We can't change the notes field due to the risk of breaking our own scripts like logconv.pl, support tools developed by RH or SUSE, or even integrations to platforms like splunk. But clearly we need a way to detail what is happening with your filter. So Thierry suggested an extension to have details about the provided notes. Now we get:
conn=1 op=4 RESULT err=0 tag=101 nentries=13 etime=0.0003795424 notes=U details="Partially Unindexed Filter"
conn=1 op=8 RESULT err=0 tag=101 nentries=0 etime=0.0001886208 notes=F details="Filter Element Missing From Schema"
So we have extended our log message, but without breaking existing integrations.
The final question is what our defaults should be. It's one thing to have this feature, but what should we ship with? Do we strictly reject filters? Warn? Or disable, and expect people to turn this on.

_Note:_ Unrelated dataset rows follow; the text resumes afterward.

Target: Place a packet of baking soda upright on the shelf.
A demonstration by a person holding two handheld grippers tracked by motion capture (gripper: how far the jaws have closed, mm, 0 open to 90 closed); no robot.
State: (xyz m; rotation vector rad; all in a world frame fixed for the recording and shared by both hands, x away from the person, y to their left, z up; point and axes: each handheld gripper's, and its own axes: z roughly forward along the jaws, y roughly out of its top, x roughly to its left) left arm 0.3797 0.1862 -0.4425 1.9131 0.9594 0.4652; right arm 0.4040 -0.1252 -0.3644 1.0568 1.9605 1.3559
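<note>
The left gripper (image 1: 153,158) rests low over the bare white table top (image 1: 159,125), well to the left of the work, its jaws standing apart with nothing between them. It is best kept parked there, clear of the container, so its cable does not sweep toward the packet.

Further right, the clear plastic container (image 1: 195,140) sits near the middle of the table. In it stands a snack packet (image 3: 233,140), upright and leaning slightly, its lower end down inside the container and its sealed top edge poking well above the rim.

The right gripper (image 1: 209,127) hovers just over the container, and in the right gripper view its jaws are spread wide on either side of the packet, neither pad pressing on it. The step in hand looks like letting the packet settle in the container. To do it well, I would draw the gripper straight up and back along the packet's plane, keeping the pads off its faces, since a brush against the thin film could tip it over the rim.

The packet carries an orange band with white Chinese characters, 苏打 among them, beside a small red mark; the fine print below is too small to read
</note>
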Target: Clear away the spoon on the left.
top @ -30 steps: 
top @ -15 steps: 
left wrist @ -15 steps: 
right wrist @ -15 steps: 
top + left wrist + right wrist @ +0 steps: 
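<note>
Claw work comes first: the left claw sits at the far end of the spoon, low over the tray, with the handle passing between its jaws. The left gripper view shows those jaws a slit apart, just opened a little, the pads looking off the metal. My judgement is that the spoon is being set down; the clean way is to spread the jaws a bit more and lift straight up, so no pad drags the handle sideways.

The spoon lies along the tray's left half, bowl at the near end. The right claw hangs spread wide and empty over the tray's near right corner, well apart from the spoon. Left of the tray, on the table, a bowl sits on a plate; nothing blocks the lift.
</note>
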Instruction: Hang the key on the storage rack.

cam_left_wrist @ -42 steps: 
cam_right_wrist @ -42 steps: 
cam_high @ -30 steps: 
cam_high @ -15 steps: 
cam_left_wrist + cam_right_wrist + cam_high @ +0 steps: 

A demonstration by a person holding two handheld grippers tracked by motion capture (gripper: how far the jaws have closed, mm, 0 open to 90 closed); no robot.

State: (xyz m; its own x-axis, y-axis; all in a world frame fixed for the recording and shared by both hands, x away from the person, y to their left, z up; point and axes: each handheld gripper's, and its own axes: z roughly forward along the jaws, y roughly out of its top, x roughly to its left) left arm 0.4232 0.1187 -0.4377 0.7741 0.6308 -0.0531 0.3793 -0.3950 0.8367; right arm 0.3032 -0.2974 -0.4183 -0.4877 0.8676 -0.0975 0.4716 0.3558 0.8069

This became a long discussion with Ludwig, Thierry and I - we discussed the risk of DOS in the first place, what the impact of the levels could be, how it could break legacy applications or sites using deprecated features or with weird data imports. Many different aspects were considered. We decided to default to "warn" (non-existant becomes empty-set), and we settled on communication with support to advise them of the upcoming change, but also we considered that our "back out" plan is to change the default and ship a patch if there is a large volume of negative feedback.
Conclusion
As of today, the PR is merged, and the code on it's way to the next release. It's a long process but the process exists to ensure we do what's best for our users, while we try to balance many different aspects. We have a great team of people, with decades of experience from many backgrounds which means that these discussions can be long and detailed, but in the end, we hope to give what is the best product possible to our community.
It's also valuable to share how much thought and effort goes into projects - in your life you may only interact with 1% of our work through our configuration and system, but we have an iceberg of decisions and design process that affects you every day, where we have to be responsible and considerate in our actions.
I hope you enjoyed this exploration of this change!